I’ve been watching the universe carefully ever since. You never know what you might find in a paper bag on the sidewalk. Or anywhere else. You never know what surprises might be hiding under the bland, boring skin of the familiar.

Maybe that’s how a writer gets made.





What is the Perilous Realm?


Q. Since the Realm is a huge world, would places such as the Screaming Wastelands, Bourne, Snowlands, Twilight Land, Dark Aunc, Tirreth Dree and Arzareth be like seperate provinces/states/countries within it?

A. The Realm is the world (or worlds) of Story, so really it is infinite in size, as vast and neverending as all the stories that have been told or might be told. So all of the places named above are “storylands” within the Realm, but yes, they can be thought of in a way like provinces or countries. The only difference being that you can’t always get to one storyland from another by way of a direct road or path, and maps are never very reliable. This is because Story is always changing, in the same way that each teller changes a story as he or she tells it. Take the tale of the voyages of Odysseus, first told by Homer in the epic poem The Odyssey. Each time the story is retold or translated or turned into a graphic novel or a movie, it’s a slightly different story. You could almost say that the story remains the same by constantly changing.

So, in the Perilous Realm, it is natural for storylands to grow, and sometimes to fade away, back into the Weaving from which all stories come. That is why you can never completely rely on a road or a map to get you to a particular storyland.




Something else that’s strange about the Realm is that each story within it has its own time, its own seasons and changes of day and night. It might be a warm summer’s day on the road to a storyland, but as soon as you step across its borders, it’s the middle of the night and raining. Then you go home, and years later if you return to that story, you might find yourself setting foot again in that same rainy night. For the people within that storyland, time passes normally and the seasons change, but for you, coming back to visit it, time hasn’t passed. It’s paradoxical, and most folk who live in the Realm don’t bother themselves too much with these mysteries. They leave that for the Enigmatists.

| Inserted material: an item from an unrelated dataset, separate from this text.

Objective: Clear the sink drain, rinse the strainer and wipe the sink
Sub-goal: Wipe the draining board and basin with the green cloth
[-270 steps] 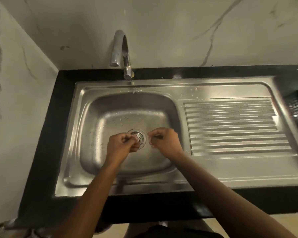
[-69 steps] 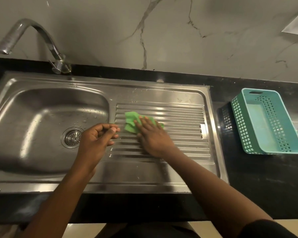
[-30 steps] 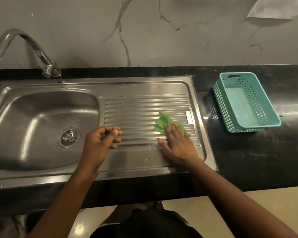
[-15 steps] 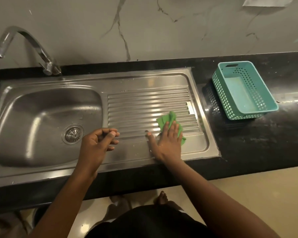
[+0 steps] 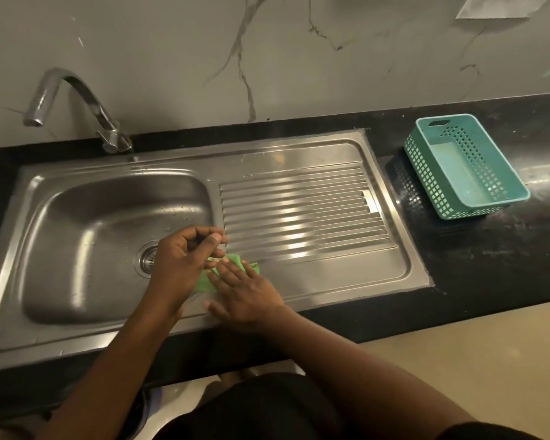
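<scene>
Operator: From the head view, where was I in the job?

Observer: Your right grip (image 5: 248,293) lay flat, fingers straight, pressing the green cloth (image 5: 234,259) on the front strip of the sink (image 5: 299,154), between basin (image 5: 86,223) and drainboard (image 5: 302,214). Your left grip (image 5: 181,268) hovered just above, fingers loosely curled, holding nothing.

Operator: And the drain?

Observer: The strainer (image 5: 145,260) sat in its hole, apparently clean. I'd judge clearing and rinsing done, wiping under way; the droplet-flecked basin looked left to do.
</scene>
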Available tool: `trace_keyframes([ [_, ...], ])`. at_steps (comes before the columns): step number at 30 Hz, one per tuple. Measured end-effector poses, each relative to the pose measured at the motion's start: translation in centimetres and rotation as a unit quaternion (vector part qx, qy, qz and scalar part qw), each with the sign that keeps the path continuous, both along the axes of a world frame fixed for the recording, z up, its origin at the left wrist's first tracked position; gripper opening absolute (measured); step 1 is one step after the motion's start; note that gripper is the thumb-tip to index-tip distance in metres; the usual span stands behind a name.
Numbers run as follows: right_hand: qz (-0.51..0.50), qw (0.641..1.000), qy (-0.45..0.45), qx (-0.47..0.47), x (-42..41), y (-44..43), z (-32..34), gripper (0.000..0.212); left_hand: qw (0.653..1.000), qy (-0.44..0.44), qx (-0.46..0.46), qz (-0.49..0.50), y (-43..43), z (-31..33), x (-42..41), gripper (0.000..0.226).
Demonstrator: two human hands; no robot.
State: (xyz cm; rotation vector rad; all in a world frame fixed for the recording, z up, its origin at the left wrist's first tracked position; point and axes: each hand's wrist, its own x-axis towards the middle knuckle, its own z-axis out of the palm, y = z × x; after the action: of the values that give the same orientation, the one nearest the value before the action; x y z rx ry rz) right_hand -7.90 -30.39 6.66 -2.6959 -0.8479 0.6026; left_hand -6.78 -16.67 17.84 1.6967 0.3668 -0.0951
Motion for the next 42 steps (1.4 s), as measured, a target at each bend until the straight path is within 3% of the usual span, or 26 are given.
trace_keyframes([
  [6,-0.120,0.992,-0.030,-0.039,0.8,-11.2,0.7,0.076,1.000,0.009,-0.006,0.004,-1.3,-0.4,-0.3,0.014],
  [13,-0.306,0.946,0.009,-0.104,2.2,-24.5,1.9,0.084,1.000,0.020,-0.015,-0.007,-2.5,-0.8,-1.0,0.014],
  [19,-0.460,0.886,0.030,-0.046,0.9,-18.2,1.4,0.106,1.000,0.018,-0.015,-0.007,-2.5,-0.8,-1.2,0.015],
  [24,-0.390,0.920,0.029,0.010,-1.5,-9.2,0.6,0.108,1.000,0.007,-0.009,-0.019,-2.4,-0.4,-0.9,0.015],
  [29,-0.216,0.974,0.063,0.011,-3.1,0.2,-0.3,0.101,1.000,0.010,-0.008,-0.021,-2.6,-0.4,-0.6,0.015],
  [32,-0.120,0.989,0.084,0.037,-3.9,3.5,-0.1,0.100,0.999,0.011,-0.001,-0.031,-2.5,-0.5,-0.8,0.015],
  [38,0.002,0.998,0.019,0.062,-5.1,-2.9,1.1,0.075,1.000,0.008,-0.011,-0.028,-3.3,-1.0,-1.0,0.014],
  [42,-0.035,0.999,-0.011,0.037,-5.6,-10.4,1.7,0.067,0.999,0.006,-0.017,-0.027,-4.4,-1.1,-0.7,0.014],
])
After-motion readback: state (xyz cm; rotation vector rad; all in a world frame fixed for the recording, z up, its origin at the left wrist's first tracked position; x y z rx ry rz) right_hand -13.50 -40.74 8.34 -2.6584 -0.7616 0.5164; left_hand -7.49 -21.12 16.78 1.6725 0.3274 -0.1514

Here’s another question that sometimes puzzles people in our world when they think about the Perilous Realm: do the people who live in the world of stories know that they’re in a story? The most likely answer, I suppose, is that some do and some don’t. Or sometimes they do and sometimes they don’t. Aren’t there times in our own lives when we feel like we’re living in a story? (It may be a good story, a happy one, or a bad story we’d like to get out of). And don’t we sometimes tell ourselves stories about our lives, to try to make sense of them? I imagine that for people in the Realm, life is very much like that: they simply accept that there is Story all around them, that their lives are made of stories, but they don’t often stop to think about it.



Shade



Shade began life somewhere far to the northwest of the Bourne, as an ordinary wild wolf, before the Great Unweaving changed the Realm. He was the leader of a pack of wolves that hunted in the forests and tundra of the north, and at that time he had no name, nor did he have the ability to speak. He was an utterly wild wolf who had never met a human being nor suspected the existence of such a creature. For the wolves the greatest joy in life was the hunt. Shade and his pack hunted many animals, including the great, caribou-like deer called the tarand.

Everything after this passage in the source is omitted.